Stored items from a collection:
━━━━━━━━━━━━━━━━━━━━━━━━━━━━━━
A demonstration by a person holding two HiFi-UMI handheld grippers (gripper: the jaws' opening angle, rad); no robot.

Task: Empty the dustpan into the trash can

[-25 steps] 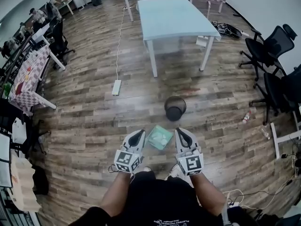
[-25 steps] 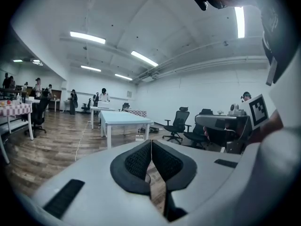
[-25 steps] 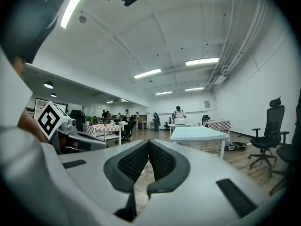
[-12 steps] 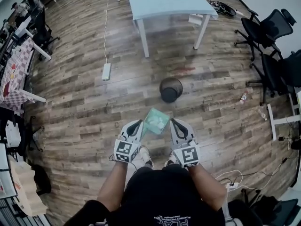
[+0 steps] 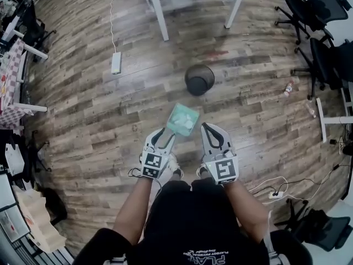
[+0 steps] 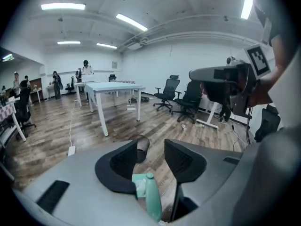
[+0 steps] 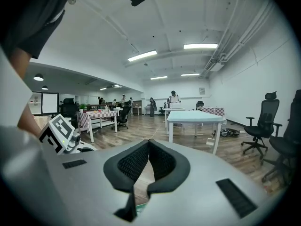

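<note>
A teal dustpan [image 5: 183,120] lies low over the wooden floor, just ahead of both grippers. A round black trash can [image 5: 199,79] stands on the floor a short way beyond it. My left gripper [image 5: 167,135] is at the dustpan's near left, and its jaws are opening. In the left gripper view the teal dustpan handle [image 6: 152,199] sits low between the fingers [image 6: 123,166], with the trash can [image 6: 141,145] showing through the gap. My right gripper [image 5: 206,129] is at the dustpan's near right, shut and empty; in the right gripper view its tips [image 7: 148,145] touch.
A light blue table [image 5: 157,7] stands beyond the trash can. A white power strip [image 5: 116,63] with its cord lies at the left. Black office chairs [image 5: 325,15] line the right side, with a bottle [image 5: 288,87] and cables [image 5: 273,194] on the floor.
Both hands have sunk toward the floor, and the head view has tilted further down. The dustpan stays just ahead of the grippers, near the trash can.
</note>
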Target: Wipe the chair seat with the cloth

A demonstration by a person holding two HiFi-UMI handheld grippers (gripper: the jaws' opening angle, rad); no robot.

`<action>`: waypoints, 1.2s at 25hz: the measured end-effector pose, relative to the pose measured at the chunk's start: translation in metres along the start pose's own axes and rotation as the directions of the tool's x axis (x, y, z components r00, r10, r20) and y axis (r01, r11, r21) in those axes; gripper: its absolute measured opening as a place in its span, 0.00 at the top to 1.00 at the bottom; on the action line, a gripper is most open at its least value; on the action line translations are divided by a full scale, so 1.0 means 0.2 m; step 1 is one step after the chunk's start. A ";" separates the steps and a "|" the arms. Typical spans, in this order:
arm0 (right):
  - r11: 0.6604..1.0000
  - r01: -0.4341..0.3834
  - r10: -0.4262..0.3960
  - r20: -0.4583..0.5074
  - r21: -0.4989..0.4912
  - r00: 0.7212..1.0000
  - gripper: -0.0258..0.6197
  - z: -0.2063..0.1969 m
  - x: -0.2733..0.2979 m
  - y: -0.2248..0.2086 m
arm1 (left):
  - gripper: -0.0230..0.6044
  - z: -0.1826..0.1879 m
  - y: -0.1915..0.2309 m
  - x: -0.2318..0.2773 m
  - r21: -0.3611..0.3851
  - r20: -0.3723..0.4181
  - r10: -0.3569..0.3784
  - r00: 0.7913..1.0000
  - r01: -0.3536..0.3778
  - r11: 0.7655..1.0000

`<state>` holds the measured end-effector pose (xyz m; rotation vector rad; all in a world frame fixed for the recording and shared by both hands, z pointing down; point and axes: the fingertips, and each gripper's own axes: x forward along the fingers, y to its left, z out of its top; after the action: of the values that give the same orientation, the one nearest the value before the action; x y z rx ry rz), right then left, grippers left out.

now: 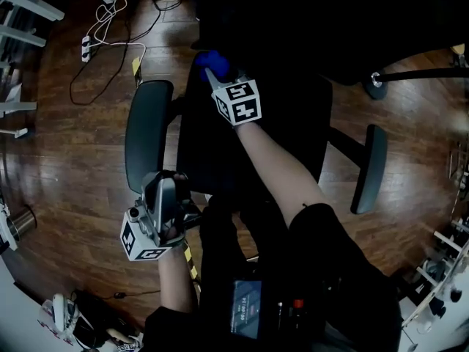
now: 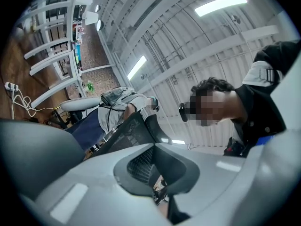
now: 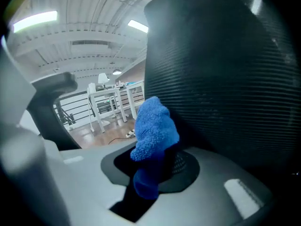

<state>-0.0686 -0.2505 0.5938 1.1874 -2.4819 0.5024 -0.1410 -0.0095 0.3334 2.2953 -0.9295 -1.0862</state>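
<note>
A black office chair seat lies below me in the head view, very dark. My right gripper is stretched over its far left part and is shut on a blue cloth. In the right gripper view the bunched cloth sticks up out of the gripper, close to the ribbed black backrest. My left gripper hovers at the near end of the left armrest. Tilted upward, the left gripper has its jaws together with nothing between them.
The right armrest flanks the seat. A power strip with cables lies on the wooden floor at far left, and a chair-base wheel at far right. White table frames stand beyond. A person bends forward in the background.
</note>
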 end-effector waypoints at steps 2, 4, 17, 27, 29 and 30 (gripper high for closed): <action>1.000 -0.017 0.017 -0.038 -0.008 0.999 0.81 -0.05 0.08 0.04 | 0.97 -0.01 0.01 -0.01 0.000 -0.001 0.003 1.000 -0.003 1.000; 0.999 -0.039 0.038 -0.079 -0.013 0.996 0.81 -0.11 0.15 0.07 | 0.97 -0.01 0.02 -0.02 0.003 -0.003 0.003 1.000 -0.003 1.000; 0.967 0.255 -0.246 -0.170 0.030 0.954 0.81 -0.41 -0.24 -0.52 | 0.97 -0.04 0.01 -0.01 0.002 -0.025 -0.004 1.000 0.004 1.000; 0.795 0.599 -0.573 -0.205 0.099 0.794 0.81 -0.61 -1.15 -1.32 | 0.97 -0.11 -0.01 0.05 -0.017 -0.086 -0.038 0.996 0.036 0.999; 0.787 0.609 -0.583 -0.204 0.098 0.786 0.81 -0.61 -1.17 -1.35 | 0.97 -0.10 -0.02 0.06 -0.017 -0.081 -0.034 0.996 0.032 0.999; 0.787 0.609 -0.585 -0.195 0.101 0.788 0.81 -0.60 -1.17 -1.35 | 0.97 -0.10 -0.02 0.06 -0.016 -0.078 -0.034 0.996 0.032 0.999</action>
<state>0.3010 -0.1973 0.6394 1.8260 -1.8063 0.5819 -0.1186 -0.0139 0.3367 2.3310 -0.8531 -1.0049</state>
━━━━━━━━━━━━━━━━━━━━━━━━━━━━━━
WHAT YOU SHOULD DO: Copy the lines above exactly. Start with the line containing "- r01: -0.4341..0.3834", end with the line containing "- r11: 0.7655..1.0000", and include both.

ANSWER TO THE EXERCISE:
  - r01: -0.4341..0.3834
  - r10: -0.4262..0.3960
  - r20: -0.4583..0.5074
  - r21: -0.4989..0.4912
  - r00: 0.7212..1.0000
  - gripper: -0.0258..0.6197
  - z: -0.2063..0.1969 m
  - x: -0.2733..0.2979 m
  - y: -0.2248..0.2086 m
arm1 (left):
  - gripper: -0.0230..0.6044
  - z: -0.1826..0.1879 m
  - y: -0.1915..0.2309 m
  - x: -0.2318..0.2773 m
  - r21: -0.3611..0.3851
  - r20: -0.3723..0.4181
  - r10: -0.3569..0.3784
  - r00: 0.7913..1.0000
  - r01: -0.3536..0.3778
  - r11: 0.7655..1.0000

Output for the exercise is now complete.